A de África: o letramento racial nas escolas

19/11/2019

 

A estrutura é rígida. Secular, parece difícil de ceder. De um lado, cresce o mutirão de pessoas a fim de derrubá-la. De outro, a notícia se repete: mais uma criança negra morta na periferia por uma bala perdida. Zumbi dos Palmares tem sua morte lembrada com data marcada no calendário, 20 de novembro. Símbolo da resistência negra, momento propício para debate e reflexão. Ainda assim, o racismo estrutural persiste nos outros 364 dias do ano. “O racismo é um tema que está na sociedade. Não está nos livros. É uma pauta que sempre esteve aqui conosco, desde a formação do Brasil colonial. Não há como passar um dia sem nos depararmos com o racismo”, explica a professora Juliana Piñero Labraña, co-idealizadora do projeto de afro-educação Pisar Nesse Chão Devagarinho.

 

Ilustração Marcelo Tolentino

 

Se às crianças pertencem o futuro, voltamos o assunto para a educação. Como educar crianças brancas antirracistas e crianças negras conscientes de sua história e cultura? Arianda Patricia, que trabalha na área de educação há cerca de 13 anos e é parceira de Juliana no projeto de alfabetização racial, considera que os tempos atuais são propícios para a discussão da pauta de letramento racial. Para ela, os educadores estão cada vez mais reconhecendo a importância da questão e se informando mais sobre o tema. É consenso entre as entrevistadas que a lei 10.639/03, que torna obrigatório o ensino da história e cultura afro-brasileira e africana em todas as escolas do país, foi um marco importantíssimo para dar visibilidade à pauta. E também uma conquista do movimento negro.

Apesar disso, o esforço de professores e a determinação oficial não são suficientes para garantir uma mudança efetiva. Há muitas tentativas de projetos, mas poucos trabalhos validados. Uma boa forma de fortalecer a questão é “quando o professor, na escolha do acervo literário, leva referências da negritude para dentro da sala”, comenta Arianda. Para Juliana, é preciso descolonizar os conhecimentos acerca da história da população negra, o que se tem construído como base teórica é o ponto de vista europeu. Por isso, o trajeto para a efetividade da lei é mais difícil do que a impressão das exigências pedagógicas em um papel. Juliana explica a importância de “investir na formação dos professores e, mais do que isso, das instituições escolares, dos gestores”.

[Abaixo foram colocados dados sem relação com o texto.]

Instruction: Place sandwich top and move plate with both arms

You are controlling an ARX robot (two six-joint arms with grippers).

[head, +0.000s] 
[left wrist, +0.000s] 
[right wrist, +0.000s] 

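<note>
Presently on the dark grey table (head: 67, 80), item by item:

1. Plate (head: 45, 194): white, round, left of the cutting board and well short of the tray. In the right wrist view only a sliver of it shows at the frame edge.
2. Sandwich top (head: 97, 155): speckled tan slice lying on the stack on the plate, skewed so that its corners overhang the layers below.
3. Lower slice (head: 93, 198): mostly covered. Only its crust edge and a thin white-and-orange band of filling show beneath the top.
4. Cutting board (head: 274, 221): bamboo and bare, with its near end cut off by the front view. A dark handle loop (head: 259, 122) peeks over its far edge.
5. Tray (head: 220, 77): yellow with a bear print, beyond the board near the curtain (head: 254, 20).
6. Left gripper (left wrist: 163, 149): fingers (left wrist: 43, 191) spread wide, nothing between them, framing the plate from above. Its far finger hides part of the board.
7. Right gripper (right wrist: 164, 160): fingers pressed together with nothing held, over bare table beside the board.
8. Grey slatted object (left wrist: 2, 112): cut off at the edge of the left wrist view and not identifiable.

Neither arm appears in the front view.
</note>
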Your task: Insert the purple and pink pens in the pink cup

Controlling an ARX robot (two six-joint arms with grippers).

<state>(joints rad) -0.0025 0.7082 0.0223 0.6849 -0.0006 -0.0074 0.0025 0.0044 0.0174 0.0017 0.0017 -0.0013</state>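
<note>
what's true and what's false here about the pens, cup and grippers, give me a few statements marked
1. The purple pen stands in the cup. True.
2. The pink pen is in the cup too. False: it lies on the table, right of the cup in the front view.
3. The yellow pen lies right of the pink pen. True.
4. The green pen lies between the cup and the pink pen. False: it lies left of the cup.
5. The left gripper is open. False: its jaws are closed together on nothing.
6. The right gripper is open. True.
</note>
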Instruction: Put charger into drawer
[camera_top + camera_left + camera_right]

Deve haver cuidado para fugir de estereótipos consolidados por uma visão eurocêntrica. “É importante que se tenha o personagem negro, mas é importante que não seja sempre uma história de sofrimento”, destaca a mestre em relações etnico-raciais, professora e consultora de letramento racial Sônia Rosa. Ela ainda sugere um estudo físico e geográfico do continente para os estudantes em idade mais avançada para evidenciar como as fronteiras foram definidas de forma desrespeitosa. Sem que fossem consideradas as especificidades étnico-culturais de cada povo.  

Além disso, Arianda indica formas de reiterar o significado de representatividade. Uma delas é trazendo nomes de pessoas negras em posição de destaque: “Há muitas histórias bonitas para serem contadas”. Tal ideia converge com a fala de Sônia que retoma a necessidade de abordar a história de africanos e afro-brasileiros para além dos feriados de maio e novembro. Esse é um trabalho constante e sistemático. Principalmente com crianças, que descobrem um mundo novo e, portanto, podem entendê-lo livre de preconceitos. “Ninguém nasce racista”, afirma a autora de Os tesouros de Monifa (Brinque-Book).

A grande questão do letramento racial, como explica Juliana, é racializar as relações, ou seja, apontar como a definição arbitrária de certos direitos e posições sociais estão associadas à raça. O exercício é prático: olhar ao redor e notar quais são as pessoas que, em geral, ocupam posições a que conferem maior prestígio social e quem serve essas pessoas. Falar sobre a cultura negra, então, é uma forma de indicar como essas diferenças, na realidade, foram construídas historicamente. Por outro lado, outras diferenças, aquelas que indicam a diversidade cultural do continente africano, enriquecem o aprendizado quando evidenciadas. Como coloca Arianda: "Podemos visitar diversas Áfricas desde que a gente tenha disposição”.

Sobre o papel de pessoas brancas nesse percurso, Arianda chama atenção para um movimento, embora incipiente, que tem percebido nas escolas onde trabalha. Alguns pais têm pressionado a instituição para que haja um trabalho diferenciado que garantam um espaço de convivência mais diverso. Para os educadores brancos, Juliana sugere, mais do que a pesquisa de referencial teórico, o olhar para si. O reconhecimento do próprio corpo enquanto pessoa branca e a compreensão dos próprios privilégios. A educação, além de cultural e histórica, precisa ser antirracista e descolonizadora.